(Saved data entries)
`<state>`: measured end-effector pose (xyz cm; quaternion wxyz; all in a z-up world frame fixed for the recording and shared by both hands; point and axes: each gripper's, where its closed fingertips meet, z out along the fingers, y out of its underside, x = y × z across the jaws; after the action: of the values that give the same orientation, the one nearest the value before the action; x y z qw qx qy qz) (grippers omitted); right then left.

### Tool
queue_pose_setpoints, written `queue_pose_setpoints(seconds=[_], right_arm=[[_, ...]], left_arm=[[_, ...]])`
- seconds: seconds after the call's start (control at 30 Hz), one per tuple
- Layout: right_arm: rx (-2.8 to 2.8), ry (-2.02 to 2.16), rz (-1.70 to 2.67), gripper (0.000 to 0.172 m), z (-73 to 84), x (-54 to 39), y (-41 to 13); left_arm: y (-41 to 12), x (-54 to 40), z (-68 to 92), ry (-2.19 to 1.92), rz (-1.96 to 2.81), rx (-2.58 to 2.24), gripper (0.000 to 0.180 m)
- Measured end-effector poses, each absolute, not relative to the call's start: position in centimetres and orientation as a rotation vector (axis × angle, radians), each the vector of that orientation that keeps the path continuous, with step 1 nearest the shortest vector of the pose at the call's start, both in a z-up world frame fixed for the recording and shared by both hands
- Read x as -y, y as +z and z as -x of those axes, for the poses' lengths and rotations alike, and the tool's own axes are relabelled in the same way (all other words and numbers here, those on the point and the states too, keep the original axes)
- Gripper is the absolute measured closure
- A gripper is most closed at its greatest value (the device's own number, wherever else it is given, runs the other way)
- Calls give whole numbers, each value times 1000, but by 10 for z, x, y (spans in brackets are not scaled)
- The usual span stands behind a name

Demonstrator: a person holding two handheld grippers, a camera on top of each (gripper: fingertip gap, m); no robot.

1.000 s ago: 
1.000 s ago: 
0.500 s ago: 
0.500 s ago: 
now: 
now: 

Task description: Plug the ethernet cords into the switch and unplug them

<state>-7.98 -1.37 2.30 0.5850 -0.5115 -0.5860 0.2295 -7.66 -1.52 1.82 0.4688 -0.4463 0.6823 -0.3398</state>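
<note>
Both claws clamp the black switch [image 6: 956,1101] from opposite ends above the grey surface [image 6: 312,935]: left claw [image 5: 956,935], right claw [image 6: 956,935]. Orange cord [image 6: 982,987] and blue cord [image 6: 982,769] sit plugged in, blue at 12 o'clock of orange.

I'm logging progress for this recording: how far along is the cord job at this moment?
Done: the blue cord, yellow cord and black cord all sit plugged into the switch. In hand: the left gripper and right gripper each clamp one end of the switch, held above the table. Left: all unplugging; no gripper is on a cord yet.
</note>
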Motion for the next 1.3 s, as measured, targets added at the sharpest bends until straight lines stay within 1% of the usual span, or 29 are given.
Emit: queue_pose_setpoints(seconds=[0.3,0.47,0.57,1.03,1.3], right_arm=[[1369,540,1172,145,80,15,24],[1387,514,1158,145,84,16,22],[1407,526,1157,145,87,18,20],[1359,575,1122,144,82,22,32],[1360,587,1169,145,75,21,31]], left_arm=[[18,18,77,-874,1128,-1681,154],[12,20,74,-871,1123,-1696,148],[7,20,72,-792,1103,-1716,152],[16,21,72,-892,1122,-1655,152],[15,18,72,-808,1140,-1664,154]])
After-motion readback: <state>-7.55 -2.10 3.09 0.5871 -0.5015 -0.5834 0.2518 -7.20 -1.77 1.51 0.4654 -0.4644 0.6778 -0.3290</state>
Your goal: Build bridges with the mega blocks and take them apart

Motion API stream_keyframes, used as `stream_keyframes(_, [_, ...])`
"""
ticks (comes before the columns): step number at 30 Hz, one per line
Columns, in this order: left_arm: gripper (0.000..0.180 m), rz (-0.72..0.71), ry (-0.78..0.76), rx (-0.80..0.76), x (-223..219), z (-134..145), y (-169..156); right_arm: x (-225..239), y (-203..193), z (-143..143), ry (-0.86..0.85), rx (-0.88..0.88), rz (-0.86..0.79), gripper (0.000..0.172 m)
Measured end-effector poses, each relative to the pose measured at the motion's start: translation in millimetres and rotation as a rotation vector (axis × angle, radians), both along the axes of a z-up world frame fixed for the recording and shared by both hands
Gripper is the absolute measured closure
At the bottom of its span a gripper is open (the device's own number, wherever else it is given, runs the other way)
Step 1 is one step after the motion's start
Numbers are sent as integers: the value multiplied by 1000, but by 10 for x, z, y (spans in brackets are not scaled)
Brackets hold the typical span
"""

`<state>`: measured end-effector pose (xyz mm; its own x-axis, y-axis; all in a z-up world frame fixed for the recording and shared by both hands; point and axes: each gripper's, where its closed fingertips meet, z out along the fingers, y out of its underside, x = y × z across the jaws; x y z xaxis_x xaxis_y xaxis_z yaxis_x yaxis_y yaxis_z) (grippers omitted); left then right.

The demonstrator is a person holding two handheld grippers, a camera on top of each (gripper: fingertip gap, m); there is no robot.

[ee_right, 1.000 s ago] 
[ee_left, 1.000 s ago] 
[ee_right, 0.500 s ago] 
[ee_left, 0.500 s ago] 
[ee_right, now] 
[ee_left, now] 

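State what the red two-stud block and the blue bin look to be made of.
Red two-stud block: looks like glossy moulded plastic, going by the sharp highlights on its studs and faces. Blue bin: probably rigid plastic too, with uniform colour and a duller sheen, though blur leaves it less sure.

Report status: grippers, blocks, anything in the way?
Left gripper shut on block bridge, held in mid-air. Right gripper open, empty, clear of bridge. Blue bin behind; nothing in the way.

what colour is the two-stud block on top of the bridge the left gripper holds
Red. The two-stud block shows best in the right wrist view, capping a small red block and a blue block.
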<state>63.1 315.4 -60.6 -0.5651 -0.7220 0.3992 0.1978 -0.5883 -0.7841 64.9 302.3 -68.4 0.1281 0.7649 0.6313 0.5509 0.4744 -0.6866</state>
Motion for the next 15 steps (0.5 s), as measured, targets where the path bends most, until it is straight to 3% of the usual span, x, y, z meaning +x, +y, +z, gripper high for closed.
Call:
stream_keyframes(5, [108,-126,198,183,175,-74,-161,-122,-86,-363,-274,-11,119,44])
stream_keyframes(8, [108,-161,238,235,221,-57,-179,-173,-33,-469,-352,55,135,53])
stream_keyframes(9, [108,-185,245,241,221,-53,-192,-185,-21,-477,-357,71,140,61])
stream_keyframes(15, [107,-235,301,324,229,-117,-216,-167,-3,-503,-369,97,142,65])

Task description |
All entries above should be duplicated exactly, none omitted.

Response for this exercise |
`<state>`: measured end-effector pose (xyz cm; quaternion wxyz; all in a z-up world frame fixed for the recording and shared by both hands; point and axes: each gripper's, where its closed fingertips meet, z out along the fingers, y out of its underside, x = y × z across the jaws; after the action: of the values that give the same orientation, the one nearest the value before the action; x y z qw qx qy qz) (grippers omitted); right then left.

### Tool
queue_pose_setpoints, written `queue_pose_setpoints(seconds=[_], right_arm=[[_, ...]], left_arm=[[_, ...]])`
- seconds: seconds after the call's start (control at 30 Hz), one per tuple
- Layout: right_arm: rx (-2.8 to 2.8), ry (-2.02 to 2.16), rz (-1.70 to 2.67), gripper (0.000 to 0.172 m), z (-73 to 84), x (-54 to 39), y (-41 to 13); left_arm: y (-41 to 12), x (-54 to 40), z (-68 to 92), ry (-2.19 to 1.92), rz (-1.96 to 2.81), rx (-2.58 to 2.24), gripper (0.000 to 0.180 m)
- Measured end-effector poses, each absolute, not relative to the call's start: position in centimetres and orientation as a rotation vector (axis × angle, radians), each the vector of that orientation that keeps the path continuous, with step 1 nearest the shortest vector of the pose at the call's start, both in a z-up world frame fixed for the recording and shared by both hands
- Read x as -y, y as +z and z as -x of those axes, for the poses' lengths and rotations alike, and the tool's own axes are relabelled in the same way (all other words and numbers here, those on the point and the states too, keep the original axes)
- Gripper is the absolute measured closure
- A gripper is most closed at its greatest value (the device's own number, wherever else it is given, runs the other way)
- Calls give whole numbers, each value times 1000, but by 10 for z, x, y (spans in brackets are not scaled)
- The usual span stands behind a name

Demonstrator: a person holding two handheld grippers, a camera on top of each (gripper: fingertip gap, m); no robot.

1.000 s ago: 
1.000 s ago: 
0.500 s ago: 
0.500 s ago: 
now: 
now: 

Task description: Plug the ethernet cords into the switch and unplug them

<state>-7.98 -1.37 2.30 0.5850 -0.5115 -0.5860 0.2295 -7.66 -1.52 1.82 0.4688 -0.4463 0.6823 -0.3398</state>
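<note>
Both claws clamp the black switch [image 6: 956,1101] from opposite ends above the grey surface [image 6: 312,935]: left claw [image 5: 956,935], right claw [image 6: 956,935]. Orange cord [image 6: 982,987] and blue cord [image 6: 982,769] sit plugged in, blue at 12 o'clock of orange.

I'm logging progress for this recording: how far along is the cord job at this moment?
Done: the blue cord, yellow cord and black cord all sit plugged into the switch. In hand: the left gripper and right gripper each clamp one end of the switch, held above the table. Left: all unplugging; no gripper is on a cord yet.
</note>
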Motion for the next 1.3 s, as measured, targets added at the sharpest bends until straight lines stay within 1% of the usual span, or 29 are given.
Emit: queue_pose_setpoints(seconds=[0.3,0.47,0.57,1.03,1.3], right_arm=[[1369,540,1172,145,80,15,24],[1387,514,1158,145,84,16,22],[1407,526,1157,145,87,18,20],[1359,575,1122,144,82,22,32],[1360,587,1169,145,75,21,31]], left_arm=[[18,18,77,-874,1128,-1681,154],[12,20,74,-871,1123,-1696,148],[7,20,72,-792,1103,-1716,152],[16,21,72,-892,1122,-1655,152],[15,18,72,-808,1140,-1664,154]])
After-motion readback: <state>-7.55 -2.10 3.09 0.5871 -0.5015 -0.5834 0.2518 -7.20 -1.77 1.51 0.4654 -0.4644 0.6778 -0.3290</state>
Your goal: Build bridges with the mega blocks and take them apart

Motion API stream_keyframes, used as `stream_keyframes(_, [_, ...])`
"""
ticks (comes before the columns): step number at 30 Hz, one per line
Columns, in this order: left_arm: gripper (0.000..0.180 m), rz (-0.72..0.71), ry (-0.78..0.76), rx (-0.80..0.76), x (-223..219), z (-134..145), y (-169..156); right_arm: x (-225..239), y (-203..193), z (-143..143), ry (-0.86..0.85), rx (-0.88..0.88), rz (-0.86..0.79), gripper (0.000..0.172 m)
Measured end-effector poses, each relative to the pose measured at the motion's start: translation in millimetres and rotation as a rotation vector (axis × angle, radians), both along the axes of a z-up world frame fixed for the recording and shared by both hands
Gripper is the absolute measured closure
At the bottom of its span a gripper is open (the device's own number, wherever else it is given, runs the other way)
Step 1 is one step after the motion's start
Numbers are sent as integers: the value multiplied by 1000, but by 10 for x, z, y (spans in brackets are not scaled)
Brackets hold the typical span
"""

`<state>`: measured end-effector pose (xyz mm; its own x-axis, y-axis; all in a z-up world frame fixed for the recording and shared by both hands; point and axes: each gripper's, where its closed fingertips meet, z out along the fingers, y out of its underside, x = y × z across the jaws; x y z xaxis_x xaxis_y xaxis_z yaxis_x yaxis_y yaxis_z) (grippers omitted); left then right.

The demonstrator is a person holding two handheld grippers, a camera on top of each (gripper: fingertip gap, m); there is no robot.

[ee_right, 1.000 s ago] 
[ee_left, 1.000 s ago] 
[ee_right, 0.500 s ago] 
[ee_left, 0.500 s ago] 
[ee_right, now] 
[ee_left, now] 

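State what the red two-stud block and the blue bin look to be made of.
Red two-stud block: looks like glossy moulded plastic, going by the sharp highlights on its studs and faces. Blue bin: probably rigid plastic too, with uniform colour and a duller sheen, though blur leaves it less sure.

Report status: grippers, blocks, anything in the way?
Left gripper shut on block bridge, held in mid-air. Right gripper open, empty, clear of bridge. Blue bin behind; nothing in the way.

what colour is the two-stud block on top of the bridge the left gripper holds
Red. The two-stud block shows best in the right wrist view, capping a small red block and a blue block.
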<state>63.1 315.4 -60.6 -0.5651 -0.7220 0.3992 0.1978 -0.5883 -0.7841 64.9 302.3 -68.4 0.1281 0.7649 0.6313 0.5509 0.4744 -0.6866</state>
Motion for the next 15 steps (0.5 s), as measured, targets where the path bends most, until it is straight to 3% of the usual span, x, y, z meaning +x, +y, +z, gripper high for closed.
Call:
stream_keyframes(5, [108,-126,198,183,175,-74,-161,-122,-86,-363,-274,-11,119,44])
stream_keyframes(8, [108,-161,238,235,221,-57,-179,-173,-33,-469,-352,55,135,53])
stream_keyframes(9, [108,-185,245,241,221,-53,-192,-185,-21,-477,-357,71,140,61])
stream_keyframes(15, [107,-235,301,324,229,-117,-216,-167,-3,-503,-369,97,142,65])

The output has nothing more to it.